ALBANY -- Longtime Hotsy Totsy bartender Chester "The Duke" Anderson died Jan. 1 following several illnesses. He was 76.
Anderson was a bartender at the Hotsy Totsy for 20 years and worked at several East Bay watering holes during a 52-year career mixing drinks. Hotsy Totsy owner Michael Valladeres purchased the bar four years ago. When meeting with the prior owner at the bar, Valladeres was taken aside by Anderson.
"He asked me to come outside and without any fear or sense of humor he said, 'I come with the bar,'" Valladeres recalled.
Indeed, he did.
"He is the type of man who isn't really out there anymore," Valladeres said. "He was an old-world guy, kind of rough around the edges, but not macho. He would share anything with you. I've always said, if you're drinking and the sun is outside, you want a bartender like Chet."
Matthew Anderson said his father got his first bartending job after he tried flipping pizzas. Chester Anderson always dressed properly and worked at the Hotsy Totsy until two months ago when his health forced him to take a leave.
"He was 76, he's still lifting kegs," Matthew Anderson said.
Anderson's life was the bar, according to his son. He didn't have many hobbies.
"After he got older, he had a very set routine," Matthew Anderson said. "Everybody knew it. He drove his seven miles to work, he went home to his wife Luann and they'd stay home or they'd go to one restaurant -- Du Rose in
Anderson enjoyed golfing -- his father took him to Franklin Canyon Golf Course in Hercules on the day it opened and Anderson continued to play the course the rest of his life. He would take one vacation a year to Sedona, Ariz., where he would spend time golfing with friends.
Anderson himself quit drinking in 1987, but continued to work as a bartender.
"He told so many stories that you could never imagine being true if you met him now," Valladeres said. "He had been sober 27 years but prior to that, he was a wild guy. He always had a chuckle about it all."
Valladeres said Anderson would go out of his way to do things for the rest of the staff.
"He'd have little tuna sandwiches that he made at home at 4:30 in the morning before coming to work, wrapped in foil with their names on it," he said.

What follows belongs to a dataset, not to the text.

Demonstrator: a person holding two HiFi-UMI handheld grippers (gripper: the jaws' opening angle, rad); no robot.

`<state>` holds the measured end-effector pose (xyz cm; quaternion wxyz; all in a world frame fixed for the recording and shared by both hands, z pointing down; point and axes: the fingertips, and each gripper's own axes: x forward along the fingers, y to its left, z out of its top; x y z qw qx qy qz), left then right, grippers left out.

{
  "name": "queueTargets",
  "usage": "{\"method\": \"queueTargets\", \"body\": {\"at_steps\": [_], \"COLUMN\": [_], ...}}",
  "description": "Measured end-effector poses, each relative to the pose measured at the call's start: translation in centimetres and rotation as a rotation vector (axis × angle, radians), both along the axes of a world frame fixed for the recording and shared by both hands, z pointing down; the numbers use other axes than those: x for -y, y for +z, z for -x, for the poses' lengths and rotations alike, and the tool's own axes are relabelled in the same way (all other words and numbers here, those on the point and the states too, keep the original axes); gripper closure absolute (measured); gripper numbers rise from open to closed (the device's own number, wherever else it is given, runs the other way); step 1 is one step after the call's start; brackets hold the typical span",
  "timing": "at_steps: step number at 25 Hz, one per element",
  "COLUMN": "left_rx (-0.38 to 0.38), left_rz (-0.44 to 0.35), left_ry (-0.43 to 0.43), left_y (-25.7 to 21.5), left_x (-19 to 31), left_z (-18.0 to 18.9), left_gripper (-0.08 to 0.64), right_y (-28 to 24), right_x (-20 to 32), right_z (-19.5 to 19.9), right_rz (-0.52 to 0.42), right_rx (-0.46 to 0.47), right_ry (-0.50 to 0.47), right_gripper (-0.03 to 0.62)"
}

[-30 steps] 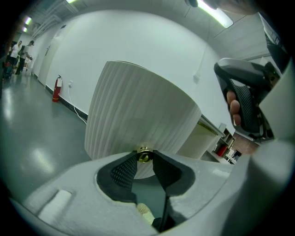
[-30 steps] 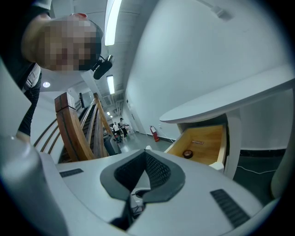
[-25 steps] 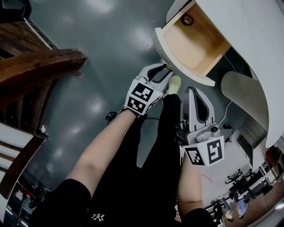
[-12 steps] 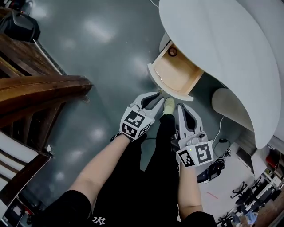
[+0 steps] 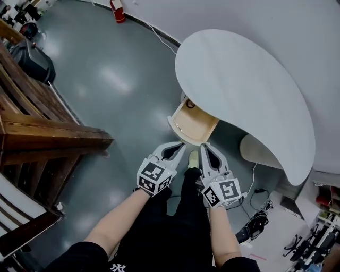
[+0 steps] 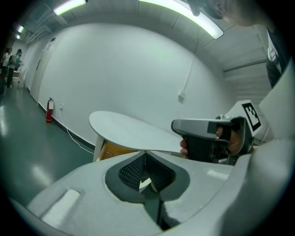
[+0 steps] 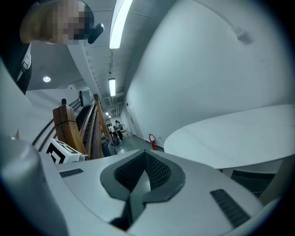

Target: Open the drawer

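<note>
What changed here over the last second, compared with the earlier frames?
The left gripper, which was at the drawer's front edge with its jaws apart, has pulled back from it and shut on nothing. The right gripper has drawn back too, still shut and empty. The head view has risen, so more of the floor and table shows. The drawer stays pulled out under the white table.

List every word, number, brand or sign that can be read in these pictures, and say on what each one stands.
No text can be read.
Black-and-white square markers on the left hand-held gripper and the right hand-held gripper: patterns, no letters.
Red fire extinguisher: label too small.
White emblem on the black clothing: cut off at the edge.
</note>
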<state>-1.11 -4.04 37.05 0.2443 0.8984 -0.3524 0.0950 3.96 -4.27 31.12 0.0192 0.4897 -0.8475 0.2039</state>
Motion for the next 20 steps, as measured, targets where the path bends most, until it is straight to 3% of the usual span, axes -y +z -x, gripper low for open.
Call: {"method": "queueTargets", "body": {"at_steps": [20], "left_rx": [-0.03], "left_rz": [-0.22], "left_ry": [0.008], "left_y": [-19.0], "left_x": [0.5], "left_z": [-2.8], "left_gripper": [0.549], "right_y": [-14.3], "right_x": [0.9], "right_z": [-3.0], "right_rz": [-0.192], "right_rx": [-0.018], "right_ry": [0.019], "right_gripper": [0.578]}}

Anderson was a reason to go to the Hotsy Totsy, attracting a diverse clientele.
"His crowd was every walk of life, every lifestyle," Valladeres said. "You don't see that kind of diversity in modern hip clubs, much less in old World War II bars. He had every stripe you could imagine all hanging out together, political distinctions be damned -- so much of it due directly to that man. The people he attracted had a tendency to be kind, accepting, witty and playful. And I think I just described Chet."

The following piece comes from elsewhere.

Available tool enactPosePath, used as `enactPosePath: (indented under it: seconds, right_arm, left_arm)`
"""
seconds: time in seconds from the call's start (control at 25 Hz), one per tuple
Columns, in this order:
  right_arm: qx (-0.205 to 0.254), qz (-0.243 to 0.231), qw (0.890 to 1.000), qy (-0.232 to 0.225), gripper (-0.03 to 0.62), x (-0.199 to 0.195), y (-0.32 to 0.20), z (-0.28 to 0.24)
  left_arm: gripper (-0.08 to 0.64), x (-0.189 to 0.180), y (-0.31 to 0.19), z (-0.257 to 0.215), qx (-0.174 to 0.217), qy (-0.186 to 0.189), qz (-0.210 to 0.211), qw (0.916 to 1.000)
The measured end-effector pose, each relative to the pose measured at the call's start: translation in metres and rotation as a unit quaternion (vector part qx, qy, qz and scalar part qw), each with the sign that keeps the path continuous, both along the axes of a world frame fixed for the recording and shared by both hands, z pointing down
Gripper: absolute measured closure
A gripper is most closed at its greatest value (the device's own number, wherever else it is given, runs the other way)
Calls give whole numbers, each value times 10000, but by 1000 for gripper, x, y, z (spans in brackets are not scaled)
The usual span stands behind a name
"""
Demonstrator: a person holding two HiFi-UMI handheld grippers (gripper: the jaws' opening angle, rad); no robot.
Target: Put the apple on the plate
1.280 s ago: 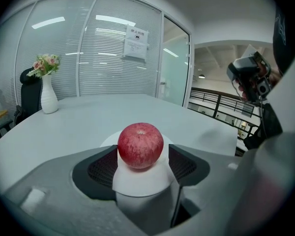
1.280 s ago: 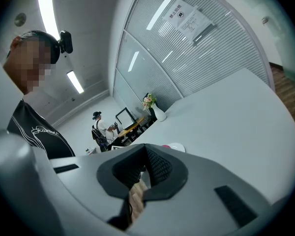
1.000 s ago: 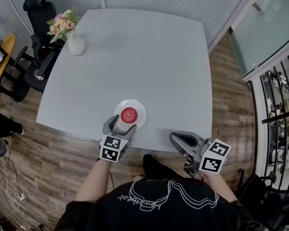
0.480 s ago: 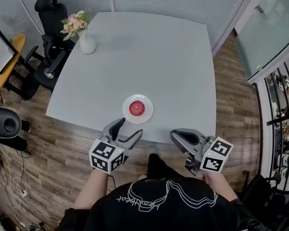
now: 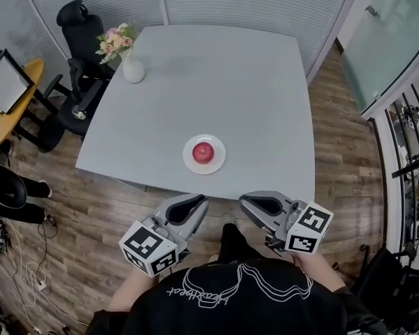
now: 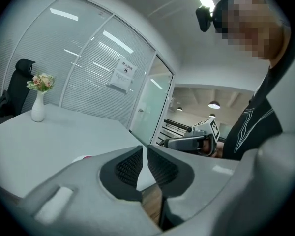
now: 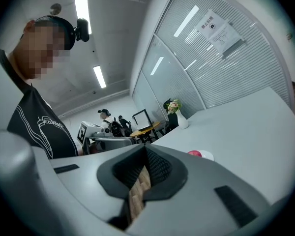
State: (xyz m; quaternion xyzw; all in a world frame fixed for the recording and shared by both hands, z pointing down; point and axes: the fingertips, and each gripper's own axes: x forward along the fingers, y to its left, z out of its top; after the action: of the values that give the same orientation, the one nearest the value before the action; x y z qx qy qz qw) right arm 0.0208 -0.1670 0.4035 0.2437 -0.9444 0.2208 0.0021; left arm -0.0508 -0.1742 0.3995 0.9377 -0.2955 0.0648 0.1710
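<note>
A red apple (image 5: 203, 151) rests on the small white plate (image 5: 214, 163) near the front edge of the grey table (image 5: 216, 82). Both grippers hang off the table, in front of the person's chest. My left gripper (image 5: 196, 203) is drawn back from the plate; its jaws are closing to a thin slit with nothing between them (image 6: 145, 149). My right gripper (image 5: 248, 202) is shut and empty (image 7: 145, 149). The right gripper view shows the apple (image 7: 194, 153) and plate (image 7: 207, 156) beyond its jaws. The left gripper view shows only a sliver of the plate (image 6: 81, 158).
A white vase of flowers (image 5: 132, 67) stands at the table's far left corner. A black office chair (image 5: 75, 30) and other desks are on the left. Glass walls with blinds run behind the table. Wood floor lies beneath both grippers.
My left gripper pulled back from the plate toward the person and rose, and its open jaws came nearly together. The apple stayed on the plate. My right gripper shifted slightly.
</note>
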Motion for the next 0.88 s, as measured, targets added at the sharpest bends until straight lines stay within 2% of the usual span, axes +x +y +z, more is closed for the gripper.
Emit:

Anderson suffered from lung cancer and had recently finished radiation treatments. However, he underwent three surgeries for a hernia and it was a couple of days after his last one that he passed away. He is survived by his wife Luann Anderson, who also is suffering from cancer.
He is also survived by four children -- Matthew Anderson, Steven Anderson, Stacy Carson and Kris Gray; three grandchildren -- Kacy Carson, Shae Carson and Colton Gray; and a sister -- Carol Munoz.
A remembrance will be held at the Hotsy Totsy, 601 San Pablo Ave., from 4 to 7 p.m. on Jan. 19.